- **Aim of the exercise**
Take the lines in the listing below from the line with "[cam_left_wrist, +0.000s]" up to and including the line with "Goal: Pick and" and set them down exactly, skipping pictures and adding nothing.

- **Supplied entries**
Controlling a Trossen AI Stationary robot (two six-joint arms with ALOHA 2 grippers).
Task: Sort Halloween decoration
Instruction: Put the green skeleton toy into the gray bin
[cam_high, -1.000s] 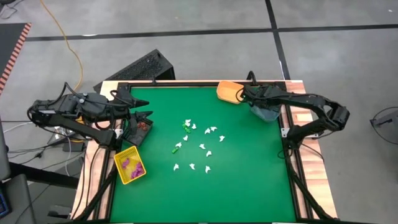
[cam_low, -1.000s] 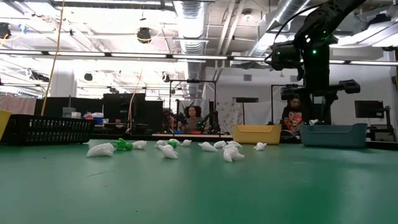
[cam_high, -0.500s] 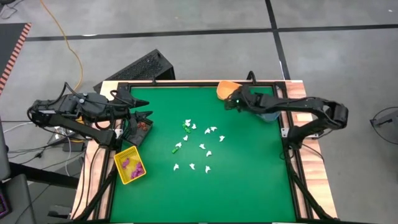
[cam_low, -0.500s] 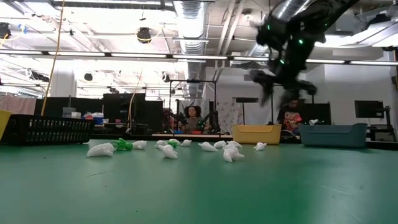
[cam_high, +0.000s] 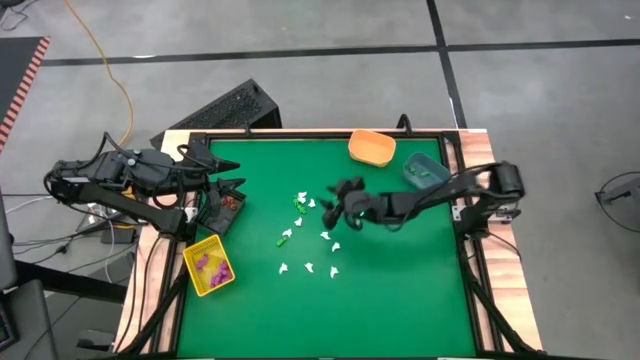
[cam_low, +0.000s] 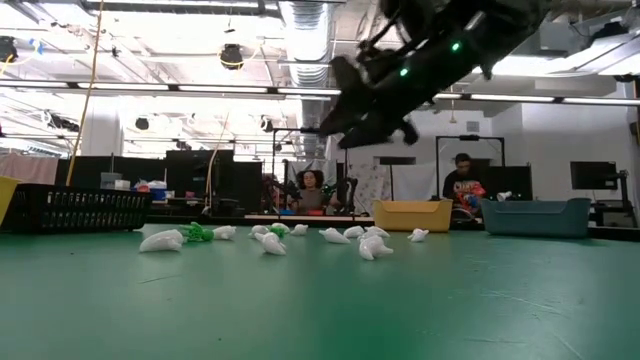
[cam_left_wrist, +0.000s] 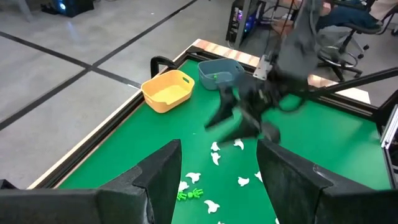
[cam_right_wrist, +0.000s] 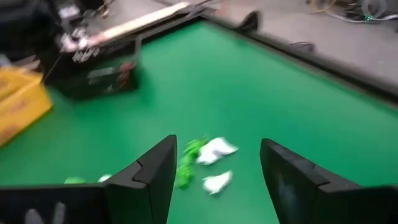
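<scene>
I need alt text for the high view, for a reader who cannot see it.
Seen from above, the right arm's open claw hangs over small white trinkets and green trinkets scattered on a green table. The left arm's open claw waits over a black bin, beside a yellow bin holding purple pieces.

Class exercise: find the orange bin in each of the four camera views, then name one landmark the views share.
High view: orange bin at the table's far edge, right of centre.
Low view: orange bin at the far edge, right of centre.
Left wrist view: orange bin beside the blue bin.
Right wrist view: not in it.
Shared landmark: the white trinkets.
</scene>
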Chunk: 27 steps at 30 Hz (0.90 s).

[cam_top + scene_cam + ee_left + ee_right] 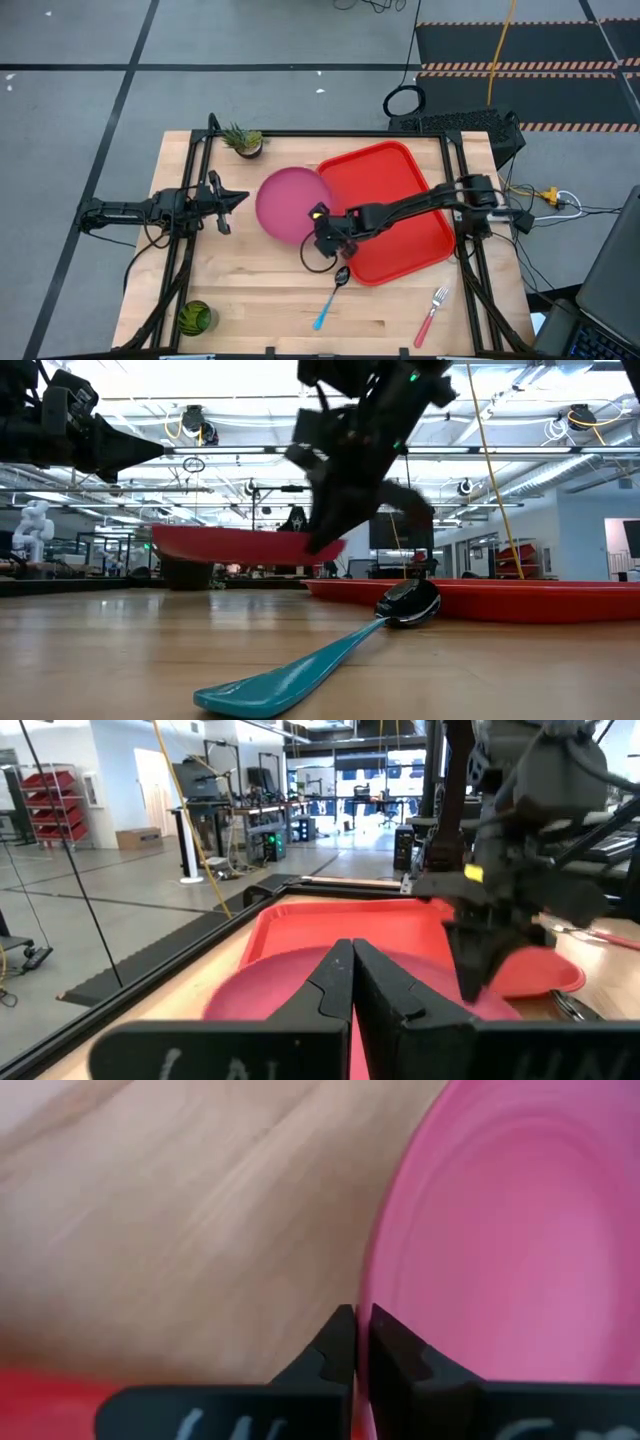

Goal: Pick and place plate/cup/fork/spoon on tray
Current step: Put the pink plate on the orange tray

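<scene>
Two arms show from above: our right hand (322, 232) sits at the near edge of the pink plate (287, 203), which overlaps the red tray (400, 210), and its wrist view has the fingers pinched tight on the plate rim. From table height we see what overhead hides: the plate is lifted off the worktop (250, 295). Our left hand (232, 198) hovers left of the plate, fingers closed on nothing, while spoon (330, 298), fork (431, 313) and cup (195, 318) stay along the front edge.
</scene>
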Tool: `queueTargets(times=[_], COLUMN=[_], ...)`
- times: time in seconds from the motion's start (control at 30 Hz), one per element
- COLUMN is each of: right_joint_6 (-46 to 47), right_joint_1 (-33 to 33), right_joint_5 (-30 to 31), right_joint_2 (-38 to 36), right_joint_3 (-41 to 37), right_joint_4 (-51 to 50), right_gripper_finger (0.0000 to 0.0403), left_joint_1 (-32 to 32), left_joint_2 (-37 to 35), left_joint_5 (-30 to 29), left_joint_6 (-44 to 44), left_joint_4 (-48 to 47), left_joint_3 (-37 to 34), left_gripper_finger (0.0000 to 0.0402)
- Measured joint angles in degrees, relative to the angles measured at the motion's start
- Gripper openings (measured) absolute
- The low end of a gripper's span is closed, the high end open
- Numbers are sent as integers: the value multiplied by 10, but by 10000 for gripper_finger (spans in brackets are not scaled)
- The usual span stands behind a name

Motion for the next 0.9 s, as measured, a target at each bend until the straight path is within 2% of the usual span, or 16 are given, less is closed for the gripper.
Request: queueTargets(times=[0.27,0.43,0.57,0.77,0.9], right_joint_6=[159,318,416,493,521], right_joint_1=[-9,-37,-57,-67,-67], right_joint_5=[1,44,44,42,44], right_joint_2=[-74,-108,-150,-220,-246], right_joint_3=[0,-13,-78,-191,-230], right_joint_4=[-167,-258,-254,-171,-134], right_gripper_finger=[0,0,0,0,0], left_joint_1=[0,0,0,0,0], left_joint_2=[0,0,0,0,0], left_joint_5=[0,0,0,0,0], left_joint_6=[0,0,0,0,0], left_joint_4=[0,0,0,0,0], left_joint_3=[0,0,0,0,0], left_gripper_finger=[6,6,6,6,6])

- **Task answer**
[cam_left_wrist, +0.000s] 
[cam_right_wrist, +0.000s] 
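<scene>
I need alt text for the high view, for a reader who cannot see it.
Seen from above, the right arm's open claw hangs over small white trinkets and green trinkets scattered on a green table. The left arm's open claw waits over a black bin, beside a yellow bin holding purple pieces.

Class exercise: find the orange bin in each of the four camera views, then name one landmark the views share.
High view: orange bin at the table's far edge, right of centre.
Low view: orange bin at the far edge, right of centre.
Left wrist view: orange bin beside the blue bin.
Right wrist view: not in it.
Shared landmark: the white trinkets.
</scene>
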Chunk: 27 steps at 30 Hz (0.90 s).

[cam_top + scene_cam + ee_left + ee_right] 

Goal: Pick and place plate/cup/fork/spoon on tray

No additional work is needed on this exercise.